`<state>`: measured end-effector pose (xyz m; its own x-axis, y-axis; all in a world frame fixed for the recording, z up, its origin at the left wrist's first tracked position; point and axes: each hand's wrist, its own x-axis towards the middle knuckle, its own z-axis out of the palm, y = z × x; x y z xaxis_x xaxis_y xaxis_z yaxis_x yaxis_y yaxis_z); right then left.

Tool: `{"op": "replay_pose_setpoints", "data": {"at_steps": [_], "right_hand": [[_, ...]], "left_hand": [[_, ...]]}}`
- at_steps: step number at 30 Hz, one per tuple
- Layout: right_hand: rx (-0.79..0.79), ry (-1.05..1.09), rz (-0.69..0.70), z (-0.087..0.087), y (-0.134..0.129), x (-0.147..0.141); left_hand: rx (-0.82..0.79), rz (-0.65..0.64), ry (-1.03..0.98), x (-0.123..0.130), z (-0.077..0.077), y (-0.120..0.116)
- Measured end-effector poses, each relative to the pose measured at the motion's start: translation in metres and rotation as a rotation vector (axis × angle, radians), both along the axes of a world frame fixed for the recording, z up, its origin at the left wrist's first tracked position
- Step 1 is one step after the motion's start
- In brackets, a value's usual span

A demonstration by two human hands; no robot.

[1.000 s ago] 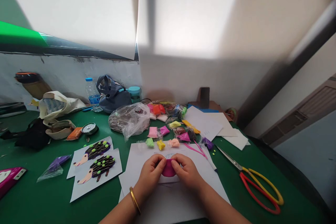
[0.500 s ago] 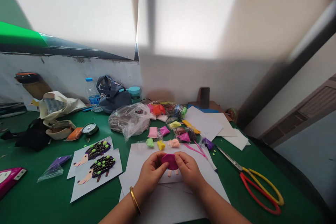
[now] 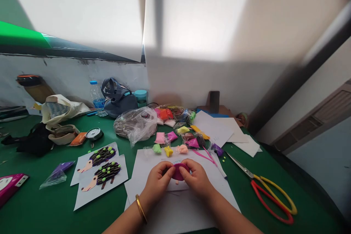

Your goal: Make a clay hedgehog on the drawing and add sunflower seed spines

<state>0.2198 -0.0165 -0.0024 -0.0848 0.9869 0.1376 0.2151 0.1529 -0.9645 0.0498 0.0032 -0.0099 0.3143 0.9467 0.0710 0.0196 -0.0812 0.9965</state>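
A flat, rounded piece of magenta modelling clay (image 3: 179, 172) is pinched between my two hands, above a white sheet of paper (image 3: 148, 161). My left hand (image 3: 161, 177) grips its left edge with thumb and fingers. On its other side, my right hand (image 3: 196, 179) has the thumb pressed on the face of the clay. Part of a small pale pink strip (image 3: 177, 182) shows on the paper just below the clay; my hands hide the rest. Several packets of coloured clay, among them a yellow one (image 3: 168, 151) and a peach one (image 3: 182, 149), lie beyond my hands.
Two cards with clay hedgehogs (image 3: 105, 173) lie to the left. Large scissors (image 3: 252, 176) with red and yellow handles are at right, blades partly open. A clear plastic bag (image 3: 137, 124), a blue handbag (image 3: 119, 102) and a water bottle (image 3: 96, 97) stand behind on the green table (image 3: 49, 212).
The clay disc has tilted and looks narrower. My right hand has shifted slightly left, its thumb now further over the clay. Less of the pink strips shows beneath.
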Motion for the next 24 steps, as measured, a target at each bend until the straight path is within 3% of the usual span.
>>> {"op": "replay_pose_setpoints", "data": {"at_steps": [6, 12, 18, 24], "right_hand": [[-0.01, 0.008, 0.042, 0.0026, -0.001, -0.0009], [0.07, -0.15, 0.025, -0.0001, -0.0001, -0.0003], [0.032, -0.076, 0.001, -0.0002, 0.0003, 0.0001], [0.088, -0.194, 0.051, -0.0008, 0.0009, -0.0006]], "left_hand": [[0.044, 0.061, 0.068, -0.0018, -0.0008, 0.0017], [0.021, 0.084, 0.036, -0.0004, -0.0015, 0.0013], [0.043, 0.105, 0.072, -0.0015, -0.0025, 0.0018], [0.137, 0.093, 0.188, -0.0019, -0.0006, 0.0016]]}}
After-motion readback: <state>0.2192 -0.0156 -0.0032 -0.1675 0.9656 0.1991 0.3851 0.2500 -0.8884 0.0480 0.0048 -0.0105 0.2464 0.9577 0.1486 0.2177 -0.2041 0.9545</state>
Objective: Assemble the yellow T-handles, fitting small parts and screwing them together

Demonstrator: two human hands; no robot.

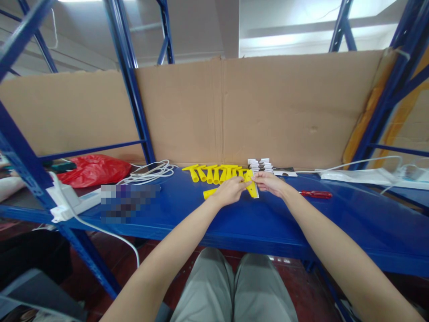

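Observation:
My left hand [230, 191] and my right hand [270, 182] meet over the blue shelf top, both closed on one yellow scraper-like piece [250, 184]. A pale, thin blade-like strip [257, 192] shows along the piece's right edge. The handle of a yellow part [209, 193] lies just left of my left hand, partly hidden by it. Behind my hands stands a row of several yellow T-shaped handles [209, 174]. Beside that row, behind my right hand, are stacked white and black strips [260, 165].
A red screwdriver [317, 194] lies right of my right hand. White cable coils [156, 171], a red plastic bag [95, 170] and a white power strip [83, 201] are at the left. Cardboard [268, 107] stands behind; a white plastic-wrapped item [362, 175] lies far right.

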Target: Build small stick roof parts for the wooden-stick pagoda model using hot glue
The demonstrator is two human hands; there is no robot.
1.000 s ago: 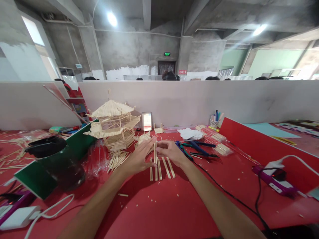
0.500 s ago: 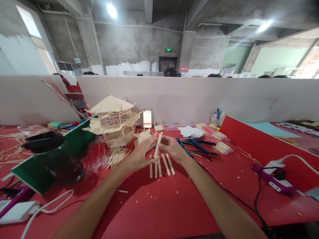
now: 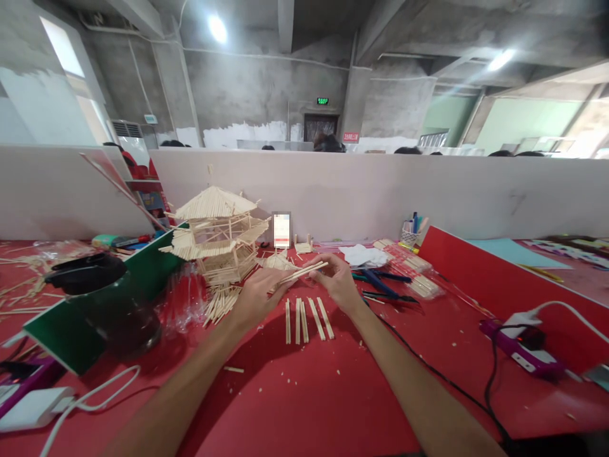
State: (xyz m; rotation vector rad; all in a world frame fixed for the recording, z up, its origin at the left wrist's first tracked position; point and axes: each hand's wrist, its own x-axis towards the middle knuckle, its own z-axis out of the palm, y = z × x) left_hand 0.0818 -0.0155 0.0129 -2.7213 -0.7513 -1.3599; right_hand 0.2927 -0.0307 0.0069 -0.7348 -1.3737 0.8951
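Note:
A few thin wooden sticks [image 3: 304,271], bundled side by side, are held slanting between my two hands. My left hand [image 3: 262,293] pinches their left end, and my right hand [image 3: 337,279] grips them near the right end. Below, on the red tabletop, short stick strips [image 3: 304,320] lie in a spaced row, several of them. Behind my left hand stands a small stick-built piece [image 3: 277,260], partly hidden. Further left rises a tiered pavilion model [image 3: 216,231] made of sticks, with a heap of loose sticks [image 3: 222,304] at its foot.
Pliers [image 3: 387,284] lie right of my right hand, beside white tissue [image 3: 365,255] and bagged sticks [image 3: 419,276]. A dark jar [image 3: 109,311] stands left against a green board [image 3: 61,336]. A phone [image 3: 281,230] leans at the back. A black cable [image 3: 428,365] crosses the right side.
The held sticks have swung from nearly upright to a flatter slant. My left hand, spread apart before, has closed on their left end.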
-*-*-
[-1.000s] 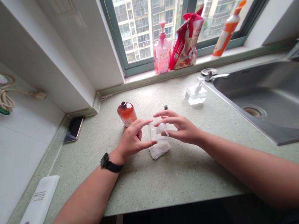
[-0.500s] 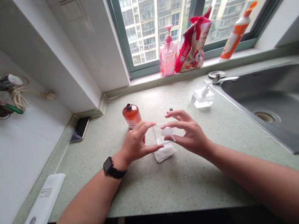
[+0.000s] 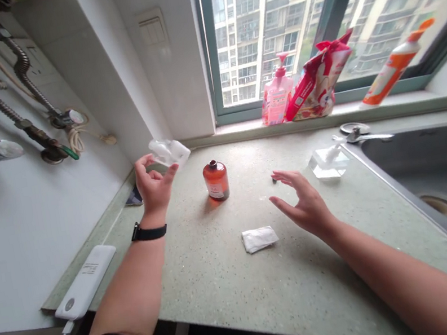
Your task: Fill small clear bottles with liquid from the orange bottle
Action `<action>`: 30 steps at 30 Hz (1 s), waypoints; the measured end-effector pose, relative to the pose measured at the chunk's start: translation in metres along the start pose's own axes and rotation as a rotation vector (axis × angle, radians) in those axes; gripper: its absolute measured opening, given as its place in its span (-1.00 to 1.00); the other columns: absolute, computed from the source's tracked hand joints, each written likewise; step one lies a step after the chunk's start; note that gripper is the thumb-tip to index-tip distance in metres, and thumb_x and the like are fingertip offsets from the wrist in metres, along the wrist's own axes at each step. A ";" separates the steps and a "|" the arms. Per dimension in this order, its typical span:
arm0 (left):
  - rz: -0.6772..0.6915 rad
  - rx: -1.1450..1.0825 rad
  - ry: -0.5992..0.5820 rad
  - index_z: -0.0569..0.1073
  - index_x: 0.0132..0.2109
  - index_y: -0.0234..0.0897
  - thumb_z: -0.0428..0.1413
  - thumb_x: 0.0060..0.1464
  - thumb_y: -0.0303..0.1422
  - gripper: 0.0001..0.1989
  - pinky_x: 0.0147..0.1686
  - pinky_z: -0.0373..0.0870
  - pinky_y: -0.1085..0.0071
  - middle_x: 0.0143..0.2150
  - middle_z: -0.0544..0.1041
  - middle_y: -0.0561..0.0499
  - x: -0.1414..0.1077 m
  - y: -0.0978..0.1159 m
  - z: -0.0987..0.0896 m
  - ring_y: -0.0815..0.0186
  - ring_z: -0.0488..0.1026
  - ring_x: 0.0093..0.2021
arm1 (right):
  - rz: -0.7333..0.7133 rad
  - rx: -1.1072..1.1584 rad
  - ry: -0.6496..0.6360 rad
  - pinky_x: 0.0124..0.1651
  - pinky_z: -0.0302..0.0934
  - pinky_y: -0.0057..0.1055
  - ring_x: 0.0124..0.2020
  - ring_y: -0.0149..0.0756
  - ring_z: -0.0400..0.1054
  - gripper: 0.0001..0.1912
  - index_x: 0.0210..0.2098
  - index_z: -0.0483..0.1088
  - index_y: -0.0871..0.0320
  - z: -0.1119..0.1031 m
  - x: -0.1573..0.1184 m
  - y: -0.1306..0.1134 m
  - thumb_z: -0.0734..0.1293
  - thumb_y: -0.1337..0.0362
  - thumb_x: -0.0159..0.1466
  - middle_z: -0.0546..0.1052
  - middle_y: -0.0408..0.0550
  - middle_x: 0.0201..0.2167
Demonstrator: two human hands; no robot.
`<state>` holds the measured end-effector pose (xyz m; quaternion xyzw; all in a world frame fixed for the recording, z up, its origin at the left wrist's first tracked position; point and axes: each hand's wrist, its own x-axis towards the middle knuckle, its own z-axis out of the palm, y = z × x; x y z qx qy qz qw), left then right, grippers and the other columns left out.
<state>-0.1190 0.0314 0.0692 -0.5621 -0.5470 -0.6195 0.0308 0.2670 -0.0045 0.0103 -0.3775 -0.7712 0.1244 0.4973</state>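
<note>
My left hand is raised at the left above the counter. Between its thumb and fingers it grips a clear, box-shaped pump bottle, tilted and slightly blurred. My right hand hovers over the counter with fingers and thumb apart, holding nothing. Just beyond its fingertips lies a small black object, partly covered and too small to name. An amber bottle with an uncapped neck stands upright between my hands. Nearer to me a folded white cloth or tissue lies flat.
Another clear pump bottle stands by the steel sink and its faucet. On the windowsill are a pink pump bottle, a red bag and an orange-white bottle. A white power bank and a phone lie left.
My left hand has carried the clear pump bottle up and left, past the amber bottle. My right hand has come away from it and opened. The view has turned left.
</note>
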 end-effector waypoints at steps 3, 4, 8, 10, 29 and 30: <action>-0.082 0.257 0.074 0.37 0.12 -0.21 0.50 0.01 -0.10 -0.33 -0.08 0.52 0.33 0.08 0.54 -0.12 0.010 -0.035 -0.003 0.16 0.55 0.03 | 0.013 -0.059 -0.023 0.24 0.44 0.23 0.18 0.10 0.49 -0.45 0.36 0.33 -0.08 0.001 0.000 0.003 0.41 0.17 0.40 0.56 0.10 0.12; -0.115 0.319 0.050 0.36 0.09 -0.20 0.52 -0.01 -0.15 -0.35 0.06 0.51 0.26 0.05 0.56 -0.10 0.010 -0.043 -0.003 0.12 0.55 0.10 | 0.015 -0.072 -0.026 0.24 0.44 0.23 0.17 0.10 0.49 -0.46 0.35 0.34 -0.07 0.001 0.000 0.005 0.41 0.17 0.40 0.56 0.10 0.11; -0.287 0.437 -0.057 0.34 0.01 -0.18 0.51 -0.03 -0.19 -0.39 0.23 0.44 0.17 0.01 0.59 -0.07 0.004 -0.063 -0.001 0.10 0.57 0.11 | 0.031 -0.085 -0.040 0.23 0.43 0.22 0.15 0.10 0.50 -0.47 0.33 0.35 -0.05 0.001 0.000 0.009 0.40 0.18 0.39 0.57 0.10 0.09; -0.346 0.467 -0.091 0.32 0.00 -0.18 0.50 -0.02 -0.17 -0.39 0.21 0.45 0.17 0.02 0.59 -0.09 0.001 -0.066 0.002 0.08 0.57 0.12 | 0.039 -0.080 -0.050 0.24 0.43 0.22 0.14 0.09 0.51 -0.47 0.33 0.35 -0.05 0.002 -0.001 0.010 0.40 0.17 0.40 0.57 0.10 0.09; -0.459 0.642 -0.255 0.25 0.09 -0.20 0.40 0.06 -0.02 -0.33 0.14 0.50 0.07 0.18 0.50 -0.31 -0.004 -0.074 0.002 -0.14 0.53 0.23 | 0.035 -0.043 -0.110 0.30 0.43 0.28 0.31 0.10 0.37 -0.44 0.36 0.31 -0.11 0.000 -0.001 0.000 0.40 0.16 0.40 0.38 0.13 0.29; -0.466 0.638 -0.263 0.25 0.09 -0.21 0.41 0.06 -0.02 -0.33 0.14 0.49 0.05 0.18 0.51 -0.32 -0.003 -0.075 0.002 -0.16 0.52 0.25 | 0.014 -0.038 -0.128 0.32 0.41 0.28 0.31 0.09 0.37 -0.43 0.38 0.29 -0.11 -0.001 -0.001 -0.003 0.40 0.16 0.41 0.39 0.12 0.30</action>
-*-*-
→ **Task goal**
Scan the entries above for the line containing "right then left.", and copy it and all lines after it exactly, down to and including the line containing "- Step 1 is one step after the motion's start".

→ **Response to the task**
`<state>`: measured end-effector pose (xyz m; its own x-axis, y-axis; all in a world frame fixed for the recording, z up, its origin at the left wrist's first tracked position; point and axes: each hand's wrist, its own x-axis towards the middle knuckle, its own z-axis out of the palm, y = z × x; x y z xaxis_x xaxis_y xaxis_z yaxis_x yaxis_y yaxis_z); right then left.

Tool: `{"op": "replay_pose_setpoints", "data": {"at_steps": [_], "right_hand": [[_, ...]], "left_hand": [[_, ...]]}}`
- at_steps: step number at 30 Hz, one per tuple
- Layout: right_hand: rx (-0.79..0.79), ry (-1.05..1.09), rz (-0.69..0.70), z (-0.087..0.087), y (-0.134..0.129), x (-0.147..0.141); left_hand: rx (-0.82..0.79), rz (-0.65..0.64), ry (-1.03..0.98), x (-0.123..0.130), z (-0.077..0.077), y (-0.120..0.116)
- Measured end-effector poses, each relative to the pose measured at the motion's start: translation in metres and rotation as a rotation vector (axis × angle, radians), both along the axes of a world frame fixed for the recording, z up, its origin at the left wrist's first tracked position
- Step 1 is one step after the motion's start

The exercise requires no further answer.